That article contains a method for learning to ride a bicycle, where you start with a very small bike, so you can learn the basic skills with zero risk of falling over. My thought is, this world feels too often like learning to ride on a tall bike. Maybe that's part of the epidemic of anxiety and depression: technology is changing our environment so fast that there's not enough room to make mistakes without being punished.

And a post I made in 2010, about the coming catabolic collapse in skills.


June 15. Weirdos during the depression is a short blog post about two characters in classic novels, one who pretends to be a miserable drunk so people won't bother him about his mixed-race marriage, and one who pretends to have a gruesome facial scar so people won't bother him about his beard.

Here's the Hacker News thread and the subreddit thread, where I said this: "If you break rules that other people are following, you have to pretend to be unhappy, or they'll get really mad, because they don't want to face the grief that they could have been breaking the rules themselves all this time."


June 19. How weird is it that taking precautions against a pandemic has been politicized? Never in the history of right vs left, or liberal vs conservative, has this happened, and it's largely the work of one man.

Imagine you have total mind-control over Donald Trump, under the condition that he still has to seem to be himself, and imagine your goal is to kill as many of his followers as you possibly can. Could you do any better than he's already doing? Personally, I couldn't even do as well. The other day he said, "Some Americans are wearing masks because they don't like me." The message is, if you like me, you won't wear a mask at my campaign rally.

Now, I don't think killing his followers is Trump's conscious goal -- I think it's his subconscious goal, and I'm wondering who his subconscious is working for.


June 22-23. It occurs to me, this left wing political correctness regime is like how conquering peoples prevent conquered peoples from speaking their native language. This time, we're not being allowed to use language with any hint of racism, and the idea is, by killing the language, you kill the culture.

If a language conjures up something unreal, then killing the language kills that thing; but if a language reflects something real, then killing the language only hides that thing. For example, almost all nature-based languages have been lost, along with countless words for ecological concepts, but we're rediscovering those concepts and making words for them. Even the word "ecology" was not invented until the late 1800's.

Is racism real or unreal? I see racism as a subset of tribalism, which I define as identification with a group, where the group identity is based on conflict with other groups. Tribalism is a deep part of human nature, and it will probably never go away.
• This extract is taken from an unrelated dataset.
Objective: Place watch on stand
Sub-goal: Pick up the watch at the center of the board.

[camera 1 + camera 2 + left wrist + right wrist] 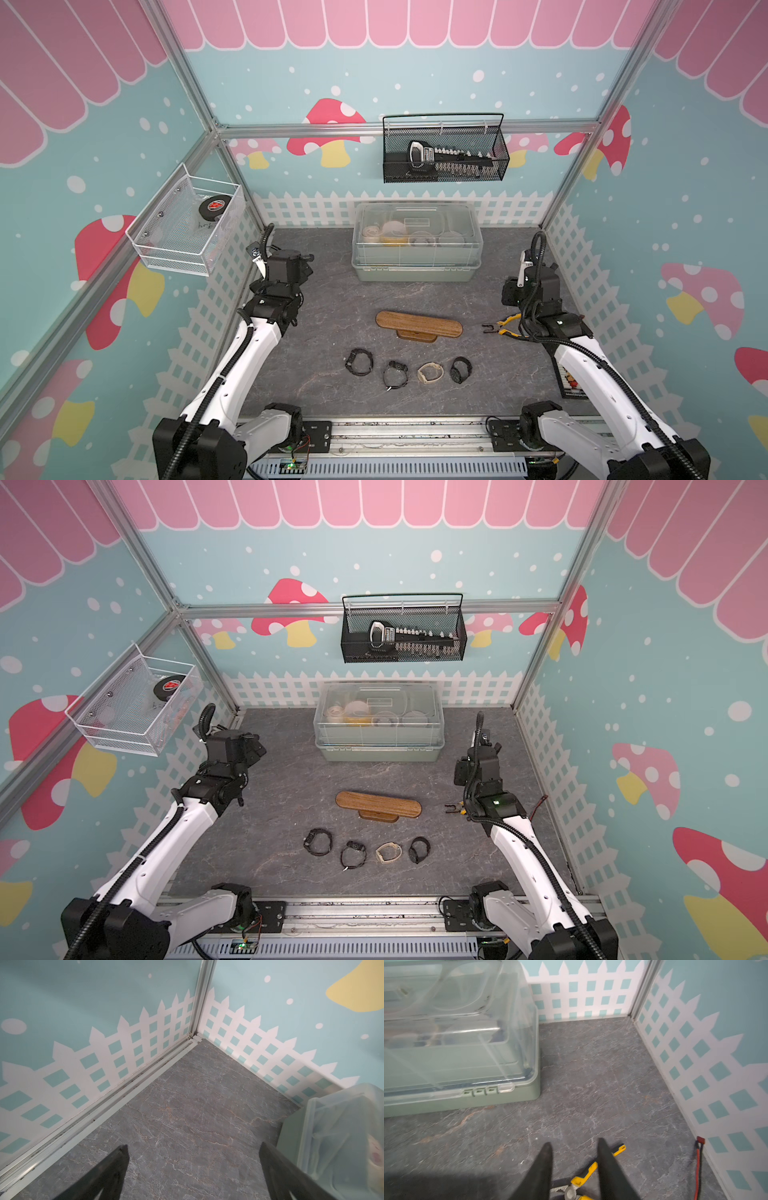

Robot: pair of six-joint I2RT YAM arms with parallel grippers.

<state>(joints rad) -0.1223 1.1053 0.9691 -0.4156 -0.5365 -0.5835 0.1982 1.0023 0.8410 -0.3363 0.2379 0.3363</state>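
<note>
Stand [419, 324] sits mid-worktop [324, 299]; three black watches [358, 362] and a tan watch [430, 372] lie in a row on the worktop near its front side, apart from it. Left tool [193, 1146] hangs wide open and empty near the back left corner. Right tool [574, 1140] hovers over yellow-handled pliers [583, 1176], fingers apart by a narrower gap, gripping nothing

box [415, 272] behind stand [419, 323] | watches [460, 370] before stand | pliers [498, 327] right of stand

Left end effector [193, 1145] wide; right end effector [574, 1140] narrower (seemingly empty).
</note>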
The thing about racism that's unreal is race. Geneticists say race is an illusion -- they haven't found any genetic markers that can define it. And the way we think about race was only invented a few hundred years ago. Here's a good article about it, The Enlightenment's Dark Side:

Race as we understand it - a biological taxonomy that turns physical difference into relations of domination - is a product of the Enlightenment. Racism as we understand it now, as a socio-political order based on the permanent hierarchy of particular groups, developed as an attempt to resolve the fundamental contradiction between professing liberty and upholding slavery.

Matt comments:

Oddly, as language has been more and more policed for racism, the most problematic terms are allowed to persist. There's no term more problematic than "white". It's not literally descriptive. It's ethnically vague. It has deep associations with rightness and purity. And yet no one on the left, which I'm aware of, has seriously suggested doing away with it.

I can name one person who has, Noel Ignatiev. I think he was way ahead of his time, and the abolition of the social construct of whiteness is eventually going to happen. It's hard to imagine how to get there from here, when the right needs whiteness as a hero and the left needs whiteness as a villain. But one big step, which might happen in this century, is for all forms that ask for race to have a "null" option. And then more people, of all ancestries, could opt out of identifying as any race at all.


June 26. Inside the Social Media Cult That Convinces Young People to Give Up Everything. Reading this, it occurs to me that the actual beliefs of the cult are arbitrary. When you strip it down, a cult is an engine that takes people with unmet needs for meaning and belonging, and chews those people up to generate power for the cult leaders. In between those two things, it's just whatever works.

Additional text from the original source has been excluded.